Quantitative Explorations of Evolving Systems

The world we live in consists of evolving structures and patterns.  The application of quantitative methods and computational tools to study complex, evolving systems reflects an ongoing shift in the intellectual landscape of the natural and social sciences and also parts of the humanities.  Each domain is undergoing a revolution sparked by the dramatic increase in the availability of data and in methodologies that allow for deeper interpretation of the patterns present in data.  What many arts and sciences disciplines seek, more than ever before, is underlying theory – mathematical in nature in some fields, qualitative in others – for the dynamical processes that produce data, i.e., a framework to draw inferences from data without being overwhelmed by the amount of data collected.  Many also wish to master and use new technologies capable of conducting “big data” analyses. This initiative recognizes that these enterprises are linked, requiring expertise for navigating scholarship as well as infrastructure for managing large data repositories.
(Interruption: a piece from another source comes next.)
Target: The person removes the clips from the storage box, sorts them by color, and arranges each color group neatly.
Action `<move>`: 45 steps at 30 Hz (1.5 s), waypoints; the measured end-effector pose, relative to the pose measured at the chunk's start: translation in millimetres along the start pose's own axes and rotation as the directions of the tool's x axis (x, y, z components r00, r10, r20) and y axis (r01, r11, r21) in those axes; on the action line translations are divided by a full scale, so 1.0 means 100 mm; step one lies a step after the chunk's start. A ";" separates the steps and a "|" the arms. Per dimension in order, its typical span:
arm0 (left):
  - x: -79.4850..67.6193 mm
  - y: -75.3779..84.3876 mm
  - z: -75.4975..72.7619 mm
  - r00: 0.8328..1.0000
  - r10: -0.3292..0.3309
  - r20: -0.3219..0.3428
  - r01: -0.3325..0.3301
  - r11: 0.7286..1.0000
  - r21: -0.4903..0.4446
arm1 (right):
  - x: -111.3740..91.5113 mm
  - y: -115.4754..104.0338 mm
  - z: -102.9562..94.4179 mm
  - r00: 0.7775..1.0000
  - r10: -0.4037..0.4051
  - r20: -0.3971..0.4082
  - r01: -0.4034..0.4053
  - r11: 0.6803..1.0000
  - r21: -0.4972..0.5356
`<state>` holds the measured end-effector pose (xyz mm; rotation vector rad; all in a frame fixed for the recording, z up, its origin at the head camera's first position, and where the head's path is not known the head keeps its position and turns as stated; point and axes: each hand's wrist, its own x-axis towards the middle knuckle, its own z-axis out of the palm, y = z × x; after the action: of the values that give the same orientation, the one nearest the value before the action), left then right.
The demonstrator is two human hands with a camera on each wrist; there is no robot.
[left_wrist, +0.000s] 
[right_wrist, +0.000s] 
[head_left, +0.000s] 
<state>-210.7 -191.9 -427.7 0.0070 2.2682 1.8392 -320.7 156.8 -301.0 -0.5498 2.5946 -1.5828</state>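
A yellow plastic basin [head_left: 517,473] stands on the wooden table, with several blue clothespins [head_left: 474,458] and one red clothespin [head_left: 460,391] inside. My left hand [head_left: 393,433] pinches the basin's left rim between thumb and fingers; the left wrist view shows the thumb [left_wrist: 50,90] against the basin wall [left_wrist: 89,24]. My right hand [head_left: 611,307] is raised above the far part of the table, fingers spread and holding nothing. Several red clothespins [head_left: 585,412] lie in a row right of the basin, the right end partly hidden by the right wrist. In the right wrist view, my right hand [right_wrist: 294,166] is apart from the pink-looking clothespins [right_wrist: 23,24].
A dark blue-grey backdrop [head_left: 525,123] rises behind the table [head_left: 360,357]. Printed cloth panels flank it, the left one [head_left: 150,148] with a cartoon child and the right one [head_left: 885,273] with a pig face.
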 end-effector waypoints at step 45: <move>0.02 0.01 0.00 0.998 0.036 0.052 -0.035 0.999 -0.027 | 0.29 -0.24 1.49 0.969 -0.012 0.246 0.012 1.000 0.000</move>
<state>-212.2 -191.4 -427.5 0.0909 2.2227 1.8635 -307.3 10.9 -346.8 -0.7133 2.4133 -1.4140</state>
Our unique strengths across SAS in the quantitative exploration of evolving systems hold great collective potential to provide intellectual leadership. The School will tap the deep reservoir of expertise in this area to aid scholars throughout the University, from undergraduates to faculty, to tackle disparate problems through a common understanding of the dynamic and path-dependent processes responsible for generating data.  Problems that can be approached in this way span the natural and social sciences and the humanities.  Just a few examples are the evolution of social networks as studied in Psychology and Biology, bioinformatics, studies of the evolution of publishing through customizable search algorithms in English, the dynamics of knowledge production in Philosophy, the evolution of language studied through Linguistics and Biology and enabled by our pioneering Linguistic Data Consortium, evolution of prices in Economics and Computer and Information Science, and the dynamics of crime with Criminology and Statistics.  Expertise spans not just SAS but Annenberg, Wharton, Medicine, and Engineering. Although some faculty and students have already formed collaborative links across fields to study evolving systems, in many cases they have been unaware of the vast potential for synergy within the School.  In addition, little effort has been made to expose undergraduates to the value of analyzing evolving systems in a data-rich world.

The breadth of interdisciplinary research coupled with the depth of existing strengths in theory and analysis within SAS calls for a centralized body to serve as a focal point for research and education in evolving systems.  The primary aim of this function will be to foster interdisciplinary interactions that generate novel and unexpected intellectual pursuits through sponsorship of intensive “boot camps” in quantitative modeling and data analysis across diverse disciplines for faculty, post-doctoral fellows, and graduate students; support of post-doctoral scholars who undertake research projects that bridge the interests of two faculty sponsors from different SAS departments; an annual symposium on a theme chosen each year to highlight an application of evolving systems to two or more disciplines; and the development of three undergraduate courses, to be taken in a series, that introduce model-based thinking, statistical programming, and cross-disciplinary topics in data analysis.  This focus calls for expertise among scholars not presently on campus; hence the School will seek opportunities to build its faculty resources in these areas when authorizing regular faculty searches in Mathematics, the social sciences, and the humanities.  Such appointments would emphasize faculty whose strengths are in “big data,” or whose theoretical work is on complex evolving systems, or whose interests enhance bridges between subject matter experts in SAS and data-science experts in other schools at Penn.  They would facilitate the development and use of technological infrastructures needed for the University to lead in the quantitative evaluation of evolving systems.